Your goal. Which lines in the records below contain the word "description"? Copy each one out.
--- Material shown ---
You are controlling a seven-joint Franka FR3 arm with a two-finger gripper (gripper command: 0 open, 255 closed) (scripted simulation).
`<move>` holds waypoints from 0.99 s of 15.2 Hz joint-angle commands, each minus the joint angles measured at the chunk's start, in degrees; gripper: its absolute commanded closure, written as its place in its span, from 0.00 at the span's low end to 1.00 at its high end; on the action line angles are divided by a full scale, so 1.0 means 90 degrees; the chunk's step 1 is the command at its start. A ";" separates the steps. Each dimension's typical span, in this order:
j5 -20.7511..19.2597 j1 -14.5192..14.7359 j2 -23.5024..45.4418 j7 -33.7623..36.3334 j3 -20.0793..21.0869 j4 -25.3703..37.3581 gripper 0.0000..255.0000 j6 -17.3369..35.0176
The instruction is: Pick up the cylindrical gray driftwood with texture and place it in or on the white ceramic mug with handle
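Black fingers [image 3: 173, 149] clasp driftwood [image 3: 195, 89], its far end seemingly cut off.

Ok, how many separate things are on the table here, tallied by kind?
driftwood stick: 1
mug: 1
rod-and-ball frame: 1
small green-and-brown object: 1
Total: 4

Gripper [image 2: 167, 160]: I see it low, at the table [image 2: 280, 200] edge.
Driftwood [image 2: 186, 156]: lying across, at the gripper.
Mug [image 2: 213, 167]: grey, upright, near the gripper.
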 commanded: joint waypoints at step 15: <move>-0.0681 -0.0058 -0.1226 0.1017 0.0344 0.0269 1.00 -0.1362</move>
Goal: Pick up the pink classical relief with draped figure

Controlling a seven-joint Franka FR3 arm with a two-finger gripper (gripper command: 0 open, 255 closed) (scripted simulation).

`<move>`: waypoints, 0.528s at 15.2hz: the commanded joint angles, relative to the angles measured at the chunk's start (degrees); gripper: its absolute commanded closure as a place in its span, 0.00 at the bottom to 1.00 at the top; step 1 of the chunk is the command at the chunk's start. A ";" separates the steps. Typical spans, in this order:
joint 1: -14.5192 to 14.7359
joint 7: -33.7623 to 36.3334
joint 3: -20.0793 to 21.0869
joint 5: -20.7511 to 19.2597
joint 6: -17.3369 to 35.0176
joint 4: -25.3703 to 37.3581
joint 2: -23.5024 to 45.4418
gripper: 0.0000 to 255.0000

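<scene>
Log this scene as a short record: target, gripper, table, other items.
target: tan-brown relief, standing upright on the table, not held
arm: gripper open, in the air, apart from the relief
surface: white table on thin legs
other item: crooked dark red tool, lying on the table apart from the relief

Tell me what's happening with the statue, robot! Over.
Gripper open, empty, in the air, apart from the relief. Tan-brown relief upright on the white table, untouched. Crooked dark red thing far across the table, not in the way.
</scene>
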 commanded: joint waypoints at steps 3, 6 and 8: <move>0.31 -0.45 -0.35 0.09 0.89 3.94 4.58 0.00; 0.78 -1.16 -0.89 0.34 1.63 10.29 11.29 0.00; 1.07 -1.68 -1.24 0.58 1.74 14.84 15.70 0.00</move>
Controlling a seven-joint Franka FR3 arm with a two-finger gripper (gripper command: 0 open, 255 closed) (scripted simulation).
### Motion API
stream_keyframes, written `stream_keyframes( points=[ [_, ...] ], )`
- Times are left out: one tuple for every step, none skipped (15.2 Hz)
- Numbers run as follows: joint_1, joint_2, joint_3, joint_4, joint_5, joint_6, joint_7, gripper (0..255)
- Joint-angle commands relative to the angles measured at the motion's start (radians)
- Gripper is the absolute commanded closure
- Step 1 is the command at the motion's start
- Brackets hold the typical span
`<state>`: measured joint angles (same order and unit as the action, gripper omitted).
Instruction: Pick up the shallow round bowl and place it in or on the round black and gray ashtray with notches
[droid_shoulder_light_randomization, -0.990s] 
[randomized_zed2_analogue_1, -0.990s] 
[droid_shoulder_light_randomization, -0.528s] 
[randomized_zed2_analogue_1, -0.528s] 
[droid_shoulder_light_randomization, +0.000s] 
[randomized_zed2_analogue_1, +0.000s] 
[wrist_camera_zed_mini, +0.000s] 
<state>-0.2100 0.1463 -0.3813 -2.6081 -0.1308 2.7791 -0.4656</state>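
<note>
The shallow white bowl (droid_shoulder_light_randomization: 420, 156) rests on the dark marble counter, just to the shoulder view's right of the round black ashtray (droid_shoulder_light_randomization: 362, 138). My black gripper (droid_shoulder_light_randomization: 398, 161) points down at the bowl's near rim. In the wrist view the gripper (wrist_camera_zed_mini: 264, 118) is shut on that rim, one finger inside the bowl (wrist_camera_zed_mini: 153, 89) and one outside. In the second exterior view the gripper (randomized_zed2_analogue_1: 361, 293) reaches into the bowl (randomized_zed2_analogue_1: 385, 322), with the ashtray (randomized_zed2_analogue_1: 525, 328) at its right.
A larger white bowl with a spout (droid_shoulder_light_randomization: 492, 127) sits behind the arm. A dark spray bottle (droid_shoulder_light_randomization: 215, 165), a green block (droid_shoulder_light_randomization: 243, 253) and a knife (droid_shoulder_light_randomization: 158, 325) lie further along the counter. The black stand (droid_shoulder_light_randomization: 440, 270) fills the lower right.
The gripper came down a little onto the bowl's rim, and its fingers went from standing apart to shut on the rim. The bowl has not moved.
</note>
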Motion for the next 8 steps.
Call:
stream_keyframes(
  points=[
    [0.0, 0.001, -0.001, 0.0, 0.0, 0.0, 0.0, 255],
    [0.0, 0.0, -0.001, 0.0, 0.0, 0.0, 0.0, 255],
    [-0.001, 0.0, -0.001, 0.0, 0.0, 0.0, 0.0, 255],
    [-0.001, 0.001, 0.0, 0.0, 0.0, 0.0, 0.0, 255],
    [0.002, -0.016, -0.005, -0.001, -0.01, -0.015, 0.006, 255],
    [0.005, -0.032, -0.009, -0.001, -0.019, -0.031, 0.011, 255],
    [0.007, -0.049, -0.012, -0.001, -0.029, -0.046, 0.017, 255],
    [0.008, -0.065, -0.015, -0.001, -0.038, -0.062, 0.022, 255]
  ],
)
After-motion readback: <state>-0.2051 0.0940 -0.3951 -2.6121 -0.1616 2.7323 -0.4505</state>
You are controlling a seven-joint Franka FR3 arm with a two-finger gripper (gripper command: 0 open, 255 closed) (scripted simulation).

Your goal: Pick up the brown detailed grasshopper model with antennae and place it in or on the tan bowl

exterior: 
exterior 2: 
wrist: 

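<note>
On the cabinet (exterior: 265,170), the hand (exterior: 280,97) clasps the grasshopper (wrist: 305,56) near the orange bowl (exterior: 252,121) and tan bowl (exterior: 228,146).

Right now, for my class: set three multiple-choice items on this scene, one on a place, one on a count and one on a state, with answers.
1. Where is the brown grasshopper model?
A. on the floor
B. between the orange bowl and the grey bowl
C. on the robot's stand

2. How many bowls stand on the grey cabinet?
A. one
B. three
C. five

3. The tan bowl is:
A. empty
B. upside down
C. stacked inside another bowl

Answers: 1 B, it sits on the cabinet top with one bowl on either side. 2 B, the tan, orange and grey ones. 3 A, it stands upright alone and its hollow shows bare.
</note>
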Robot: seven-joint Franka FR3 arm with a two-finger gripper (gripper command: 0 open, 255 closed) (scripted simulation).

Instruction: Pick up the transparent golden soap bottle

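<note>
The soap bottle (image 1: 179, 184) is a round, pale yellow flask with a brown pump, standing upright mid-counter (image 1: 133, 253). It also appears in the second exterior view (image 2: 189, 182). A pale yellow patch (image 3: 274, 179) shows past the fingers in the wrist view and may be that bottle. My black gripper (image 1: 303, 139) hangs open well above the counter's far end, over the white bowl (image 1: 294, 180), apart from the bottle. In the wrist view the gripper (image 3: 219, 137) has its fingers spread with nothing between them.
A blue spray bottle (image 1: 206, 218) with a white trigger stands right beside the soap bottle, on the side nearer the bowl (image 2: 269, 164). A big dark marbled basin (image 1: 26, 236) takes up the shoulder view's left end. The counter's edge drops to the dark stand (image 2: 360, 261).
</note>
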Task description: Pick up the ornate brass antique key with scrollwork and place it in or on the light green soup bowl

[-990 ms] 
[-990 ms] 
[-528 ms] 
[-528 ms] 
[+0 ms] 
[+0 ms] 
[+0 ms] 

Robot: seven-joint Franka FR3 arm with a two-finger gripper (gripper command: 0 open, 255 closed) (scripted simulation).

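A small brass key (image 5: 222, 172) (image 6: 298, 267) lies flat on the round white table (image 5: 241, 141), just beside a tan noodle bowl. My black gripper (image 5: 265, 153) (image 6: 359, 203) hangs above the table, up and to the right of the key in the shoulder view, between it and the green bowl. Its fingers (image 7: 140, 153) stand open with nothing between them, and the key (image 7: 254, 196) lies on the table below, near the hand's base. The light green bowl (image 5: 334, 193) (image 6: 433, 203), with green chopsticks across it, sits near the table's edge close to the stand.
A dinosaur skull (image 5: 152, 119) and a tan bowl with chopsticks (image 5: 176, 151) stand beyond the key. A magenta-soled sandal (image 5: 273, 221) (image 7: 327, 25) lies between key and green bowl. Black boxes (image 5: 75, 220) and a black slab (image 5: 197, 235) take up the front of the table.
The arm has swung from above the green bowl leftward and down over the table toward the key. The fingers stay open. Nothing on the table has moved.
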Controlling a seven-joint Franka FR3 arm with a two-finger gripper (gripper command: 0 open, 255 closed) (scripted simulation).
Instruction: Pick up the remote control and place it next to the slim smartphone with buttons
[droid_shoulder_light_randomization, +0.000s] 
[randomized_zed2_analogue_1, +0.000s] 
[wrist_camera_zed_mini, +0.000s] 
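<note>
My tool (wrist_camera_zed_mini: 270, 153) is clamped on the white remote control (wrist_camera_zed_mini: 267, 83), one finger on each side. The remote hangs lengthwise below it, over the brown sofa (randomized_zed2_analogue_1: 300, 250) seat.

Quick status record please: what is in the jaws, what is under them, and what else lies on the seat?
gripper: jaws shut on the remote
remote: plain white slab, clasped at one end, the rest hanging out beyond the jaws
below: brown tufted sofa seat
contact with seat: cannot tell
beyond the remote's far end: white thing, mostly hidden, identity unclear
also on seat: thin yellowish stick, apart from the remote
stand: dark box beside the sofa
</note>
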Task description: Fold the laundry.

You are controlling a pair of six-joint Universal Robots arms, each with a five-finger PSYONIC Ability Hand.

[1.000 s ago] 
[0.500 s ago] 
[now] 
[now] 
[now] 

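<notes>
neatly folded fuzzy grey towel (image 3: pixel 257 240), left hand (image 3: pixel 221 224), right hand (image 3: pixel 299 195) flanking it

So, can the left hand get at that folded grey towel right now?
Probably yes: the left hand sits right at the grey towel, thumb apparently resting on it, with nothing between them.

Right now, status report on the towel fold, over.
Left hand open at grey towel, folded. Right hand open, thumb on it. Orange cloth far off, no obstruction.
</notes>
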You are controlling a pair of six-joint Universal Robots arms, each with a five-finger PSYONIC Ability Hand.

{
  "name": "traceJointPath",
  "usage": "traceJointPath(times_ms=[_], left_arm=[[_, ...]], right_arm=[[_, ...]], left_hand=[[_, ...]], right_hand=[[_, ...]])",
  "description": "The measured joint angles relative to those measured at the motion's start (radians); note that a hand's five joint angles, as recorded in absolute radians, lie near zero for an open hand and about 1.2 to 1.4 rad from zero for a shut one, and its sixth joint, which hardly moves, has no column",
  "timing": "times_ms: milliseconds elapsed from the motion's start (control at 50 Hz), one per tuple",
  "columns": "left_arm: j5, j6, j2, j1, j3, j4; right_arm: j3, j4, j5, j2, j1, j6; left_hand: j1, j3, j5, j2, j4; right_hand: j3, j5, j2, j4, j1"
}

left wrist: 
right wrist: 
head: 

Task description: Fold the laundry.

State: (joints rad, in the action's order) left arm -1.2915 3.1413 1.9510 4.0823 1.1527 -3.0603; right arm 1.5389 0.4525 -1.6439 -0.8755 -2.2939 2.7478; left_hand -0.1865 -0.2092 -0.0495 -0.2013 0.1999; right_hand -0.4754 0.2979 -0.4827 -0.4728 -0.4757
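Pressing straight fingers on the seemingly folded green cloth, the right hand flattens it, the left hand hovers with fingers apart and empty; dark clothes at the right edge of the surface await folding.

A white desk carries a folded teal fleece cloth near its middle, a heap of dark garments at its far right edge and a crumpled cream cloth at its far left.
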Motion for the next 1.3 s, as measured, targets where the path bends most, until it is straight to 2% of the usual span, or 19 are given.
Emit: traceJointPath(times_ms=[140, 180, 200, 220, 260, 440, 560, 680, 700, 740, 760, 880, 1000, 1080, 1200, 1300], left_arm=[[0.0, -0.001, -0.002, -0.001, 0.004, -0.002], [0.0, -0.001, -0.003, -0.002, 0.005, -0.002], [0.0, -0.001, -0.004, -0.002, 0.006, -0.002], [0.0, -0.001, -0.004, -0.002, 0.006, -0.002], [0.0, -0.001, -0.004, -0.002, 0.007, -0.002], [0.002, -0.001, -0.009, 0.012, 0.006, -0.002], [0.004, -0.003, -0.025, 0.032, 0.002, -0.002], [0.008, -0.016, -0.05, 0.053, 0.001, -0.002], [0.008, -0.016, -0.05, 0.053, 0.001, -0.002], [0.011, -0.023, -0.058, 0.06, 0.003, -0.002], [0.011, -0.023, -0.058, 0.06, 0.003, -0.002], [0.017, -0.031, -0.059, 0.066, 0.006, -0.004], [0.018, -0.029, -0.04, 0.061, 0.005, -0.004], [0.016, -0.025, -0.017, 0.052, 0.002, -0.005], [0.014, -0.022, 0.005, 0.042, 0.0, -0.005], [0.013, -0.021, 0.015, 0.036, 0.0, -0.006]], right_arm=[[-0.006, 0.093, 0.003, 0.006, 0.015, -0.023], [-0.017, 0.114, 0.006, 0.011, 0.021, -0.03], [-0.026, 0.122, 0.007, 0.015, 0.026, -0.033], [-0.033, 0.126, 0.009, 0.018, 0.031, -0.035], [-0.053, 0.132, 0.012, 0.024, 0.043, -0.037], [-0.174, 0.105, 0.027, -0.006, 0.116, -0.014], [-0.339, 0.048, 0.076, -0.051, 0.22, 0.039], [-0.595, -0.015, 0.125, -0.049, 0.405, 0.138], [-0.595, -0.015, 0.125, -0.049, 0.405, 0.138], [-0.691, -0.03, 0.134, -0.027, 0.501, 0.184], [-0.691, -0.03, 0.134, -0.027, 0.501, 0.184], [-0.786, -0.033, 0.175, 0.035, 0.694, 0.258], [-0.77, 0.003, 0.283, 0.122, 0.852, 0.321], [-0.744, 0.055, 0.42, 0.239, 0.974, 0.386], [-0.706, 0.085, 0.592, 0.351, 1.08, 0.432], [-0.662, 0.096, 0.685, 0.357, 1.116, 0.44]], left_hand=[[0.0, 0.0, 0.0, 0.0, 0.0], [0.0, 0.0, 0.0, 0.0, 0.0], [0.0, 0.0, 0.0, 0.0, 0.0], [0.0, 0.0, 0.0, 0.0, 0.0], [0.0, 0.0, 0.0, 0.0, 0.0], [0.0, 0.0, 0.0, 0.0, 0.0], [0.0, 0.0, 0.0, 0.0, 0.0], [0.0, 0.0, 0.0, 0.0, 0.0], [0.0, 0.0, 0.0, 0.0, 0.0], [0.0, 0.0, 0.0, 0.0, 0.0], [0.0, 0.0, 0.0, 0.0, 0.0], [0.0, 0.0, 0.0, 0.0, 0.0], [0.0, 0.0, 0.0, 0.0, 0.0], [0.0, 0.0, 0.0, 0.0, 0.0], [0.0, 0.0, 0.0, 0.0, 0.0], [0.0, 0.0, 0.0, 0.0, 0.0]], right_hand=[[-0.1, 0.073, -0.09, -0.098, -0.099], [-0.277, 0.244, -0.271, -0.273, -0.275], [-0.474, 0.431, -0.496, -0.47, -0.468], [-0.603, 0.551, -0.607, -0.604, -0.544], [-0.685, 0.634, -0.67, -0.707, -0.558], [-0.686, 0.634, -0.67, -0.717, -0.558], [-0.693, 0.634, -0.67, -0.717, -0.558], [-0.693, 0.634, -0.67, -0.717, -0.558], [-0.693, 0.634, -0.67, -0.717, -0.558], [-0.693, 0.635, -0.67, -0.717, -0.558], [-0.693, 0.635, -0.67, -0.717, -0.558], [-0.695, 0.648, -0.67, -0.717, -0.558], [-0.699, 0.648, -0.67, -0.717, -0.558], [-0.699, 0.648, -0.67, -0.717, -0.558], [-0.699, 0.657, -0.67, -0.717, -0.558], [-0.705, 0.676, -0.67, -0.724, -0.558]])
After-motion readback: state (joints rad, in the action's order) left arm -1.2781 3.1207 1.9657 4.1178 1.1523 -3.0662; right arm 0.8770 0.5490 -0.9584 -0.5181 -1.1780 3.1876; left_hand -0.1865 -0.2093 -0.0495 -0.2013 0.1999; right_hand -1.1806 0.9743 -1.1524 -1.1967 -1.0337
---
Solution to this problem.
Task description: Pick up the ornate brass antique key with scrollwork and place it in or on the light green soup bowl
Task description: Fold the laundry.
  "description": "The measured joint angles relative to those measured at the motion's start (radians); note that a hand's five joint angles, as recorded in absolute radians, lie near zero for an open hand and about 1.2 to 1.4 rad from zero for a shut one, and its sixth joint, which hardly moves, has no column",
Task description: Fold the laundry.

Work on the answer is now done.